::: INPUT DATA

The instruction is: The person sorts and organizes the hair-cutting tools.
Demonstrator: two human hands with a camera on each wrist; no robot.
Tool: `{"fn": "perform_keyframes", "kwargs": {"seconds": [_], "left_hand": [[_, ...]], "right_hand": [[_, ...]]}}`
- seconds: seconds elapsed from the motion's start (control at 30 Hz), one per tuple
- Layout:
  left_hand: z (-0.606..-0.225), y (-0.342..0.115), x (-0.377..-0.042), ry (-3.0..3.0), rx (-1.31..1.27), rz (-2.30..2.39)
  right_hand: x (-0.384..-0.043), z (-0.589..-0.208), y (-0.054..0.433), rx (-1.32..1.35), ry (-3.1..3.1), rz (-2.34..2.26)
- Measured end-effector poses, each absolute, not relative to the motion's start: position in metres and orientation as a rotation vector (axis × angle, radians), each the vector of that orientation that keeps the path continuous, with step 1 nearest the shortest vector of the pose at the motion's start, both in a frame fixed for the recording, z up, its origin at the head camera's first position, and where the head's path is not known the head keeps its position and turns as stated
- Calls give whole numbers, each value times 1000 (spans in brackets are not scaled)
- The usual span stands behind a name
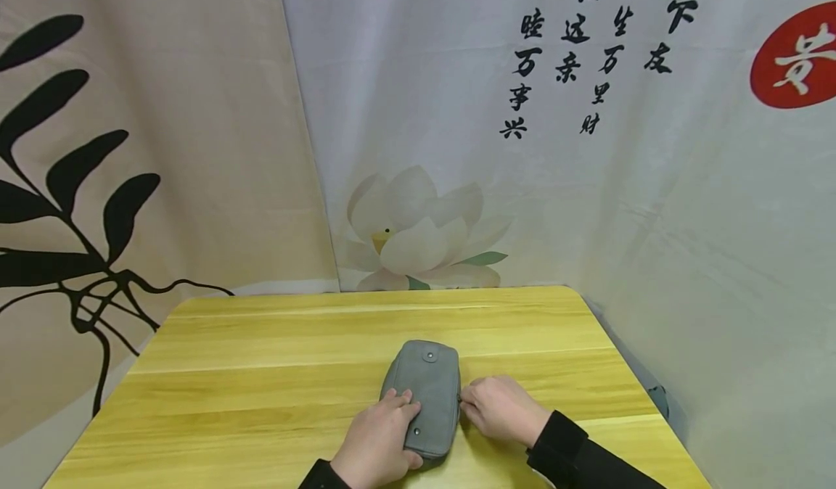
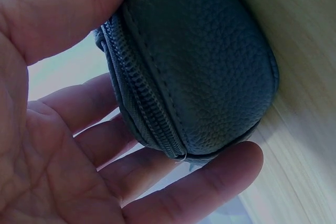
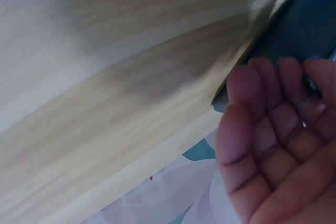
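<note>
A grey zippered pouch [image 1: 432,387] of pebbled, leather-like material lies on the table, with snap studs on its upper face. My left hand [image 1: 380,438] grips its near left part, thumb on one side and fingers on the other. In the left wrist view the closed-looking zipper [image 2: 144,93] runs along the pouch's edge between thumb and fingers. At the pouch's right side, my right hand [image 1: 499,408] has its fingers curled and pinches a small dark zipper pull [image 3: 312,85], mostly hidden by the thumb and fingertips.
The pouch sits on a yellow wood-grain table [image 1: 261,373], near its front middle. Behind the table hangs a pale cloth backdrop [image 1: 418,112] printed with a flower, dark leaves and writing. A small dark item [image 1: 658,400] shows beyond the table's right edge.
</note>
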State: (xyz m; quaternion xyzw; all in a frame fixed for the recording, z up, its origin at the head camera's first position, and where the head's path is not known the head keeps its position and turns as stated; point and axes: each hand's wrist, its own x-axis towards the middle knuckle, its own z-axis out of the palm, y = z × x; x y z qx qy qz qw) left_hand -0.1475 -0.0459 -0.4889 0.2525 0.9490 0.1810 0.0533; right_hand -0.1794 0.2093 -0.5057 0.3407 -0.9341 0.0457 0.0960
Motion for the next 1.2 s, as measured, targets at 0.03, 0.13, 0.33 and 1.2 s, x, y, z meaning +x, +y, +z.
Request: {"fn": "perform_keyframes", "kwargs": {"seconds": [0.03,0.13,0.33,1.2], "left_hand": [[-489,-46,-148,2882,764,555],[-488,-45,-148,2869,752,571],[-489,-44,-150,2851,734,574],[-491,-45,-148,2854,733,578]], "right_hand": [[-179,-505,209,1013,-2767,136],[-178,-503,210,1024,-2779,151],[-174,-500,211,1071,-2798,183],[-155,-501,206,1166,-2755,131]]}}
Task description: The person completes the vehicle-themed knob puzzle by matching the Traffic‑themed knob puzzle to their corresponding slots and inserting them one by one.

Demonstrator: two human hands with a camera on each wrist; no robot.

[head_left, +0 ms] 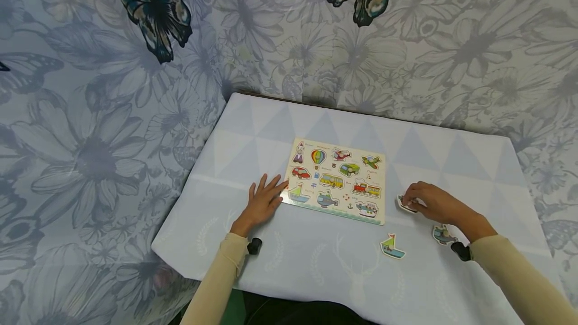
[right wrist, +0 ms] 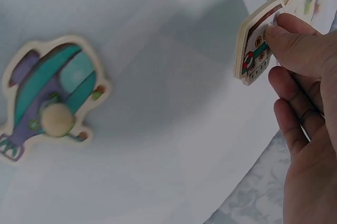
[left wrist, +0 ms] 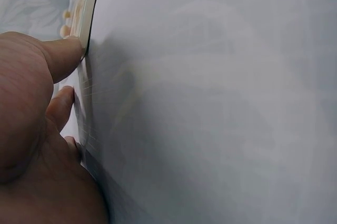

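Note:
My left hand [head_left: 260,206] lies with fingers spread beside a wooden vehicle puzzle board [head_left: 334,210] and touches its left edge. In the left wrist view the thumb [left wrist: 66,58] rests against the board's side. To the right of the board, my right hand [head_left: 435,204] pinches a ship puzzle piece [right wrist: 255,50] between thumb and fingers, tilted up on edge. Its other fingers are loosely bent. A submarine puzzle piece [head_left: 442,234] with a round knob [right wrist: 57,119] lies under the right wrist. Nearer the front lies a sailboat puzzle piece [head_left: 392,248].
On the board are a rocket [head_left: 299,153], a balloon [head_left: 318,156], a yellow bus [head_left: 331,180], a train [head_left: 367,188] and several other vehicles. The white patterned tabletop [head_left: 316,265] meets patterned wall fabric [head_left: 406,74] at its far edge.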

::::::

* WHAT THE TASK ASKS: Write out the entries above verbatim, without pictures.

* RESULT FOR THIS EXERCISE:
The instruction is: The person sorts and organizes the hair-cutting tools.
Demonstrator: two human hands with a camera on each wrist; no robot.
Tool: `{"fn": "perform_keyframes", "kwargs": {"seconds": [_], "left_hand": [[_, ...]], "right_hand": [[_, ...]]}}`
- seconds: seconds elapsed from the motion's start (control at 30 Hz), one per tuple
- Layout:
  left_hand: z (-0.606..-0.225), y (-0.342..0.115), x (-0.377..-0.042), ry (-3.0..3.0), rx (-1.31..1.27), rz (-2.30..2.39)
  right_hand: x (-0.384..-0.043), z (-0.589..-0.208), y (-0.054..0.433), rx (-1.32..1.35), ry (-3.1..3.1), rz (-2.34..2.26)
- Measured end-effector poses, each absolute, not relative to the motion's start: position in metres and orientation as a rotation vector (axis × angle, radians), each the vector of that orientation that keeps the path continuous, with step 1 nearest the shortest vector of the pose at the motion's start, both in a frame fixed for the recording, z up, its origin at the head camera's first position, and where the head's path is not known the head keeps its position and turns as stated
- Calls give whole numbers, each value times 1000 (spans in brackets are not scaled)
- The usual span stands behind a name
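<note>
A grey zippered pouch [image 1: 432,387] of pebbled, leather-like material lies on the table, with snap studs on its upper face. My left hand [image 1: 380,438] grips its near left part, thumb on one side and fingers on the other. In the left wrist view the closed-looking zipper [image 2: 144,93] runs along the pouch's edge between thumb and fingers. At the pouch's right side, my right hand [image 1: 499,408] has its fingers curled and pinches a small dark zipper pull [image 3: 312,85], mostly hidden by the thumb and fingertips.
The pouch sits on a yellow wood-grain table [image 1: 261,373], near its front middle. Behind the table hangs a pale cloth backdrop [image 1: 418,112] printed with a flower, dark leaves and writing. A small dark item [image 1: 658,400] shows beyond the table's right edge.
</note>
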State: (xyz m; quaternion xyzw; all in a frame fixed for the recording, z up, its origin at the head camera's first position, and where the head's path is not known the head keeps its position and turns as stated; point and axes: each hand's wrist, its own x-axis towards the middle knuckle, its own z-axis out of the palm, y = z × x; x y z qx qy qz qw) left_hand -0.1475 -0.0459 -0.4889 0.2525 0.9490 0.1810 0.0533; right_hand -0.1794 0.2093 -0.5057 0.3407 -0.9341 0.0457 0.0960
Motion for the next 1.2 s, as measured, targets at 0.03, 0.13, 0.33 and 1.2 s, x, y, z meaning +x, +y, +z.
Request: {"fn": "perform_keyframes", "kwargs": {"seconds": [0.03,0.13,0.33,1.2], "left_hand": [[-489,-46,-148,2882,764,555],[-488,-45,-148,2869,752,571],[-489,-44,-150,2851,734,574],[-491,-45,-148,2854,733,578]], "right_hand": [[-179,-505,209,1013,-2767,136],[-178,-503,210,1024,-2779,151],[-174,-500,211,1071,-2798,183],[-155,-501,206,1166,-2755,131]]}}
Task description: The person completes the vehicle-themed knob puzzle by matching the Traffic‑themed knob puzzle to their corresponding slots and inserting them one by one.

Demonstrator: two human hands with a camera on each wrist; no robot.

[head_left, +0 ms] 
[right wrist, +0 ms] 
[left wrist, +0 ms] 

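Note:
My left hand [head_left: 260,206] lies with fingers spread beside a wooden vehicle puzzle board [head_left: 334,210] and touches its left edge. In the left wrist view the thumb [left wrist: 66,58] rests against the board's side. To the right of the board, my right hand [head_left: 435,204] pinches a ship puzzle piece [right wrist: 255,50] between thumb and fingers, tilted up on edge. Its other fingers are loosely bent. A submarine puzzle piece [head_left: 442,234] with a round knob [right wrist: 57,119] lies under the right wrist. Nearer the front lies a sailboat puzzle piece [head_left: 392,248].
On the board are a rocket [head_left: 299,153], a balloon [head_left: 318,156], a yellow bus [head_left: 331,180], a train [head_left: 367,188] and several other vehicles. The white patterned tabletop [head_left: 316,265] meets patterned wall fabric [head_left: 406,74] at its far edge.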

That is the complete answer to the exercise.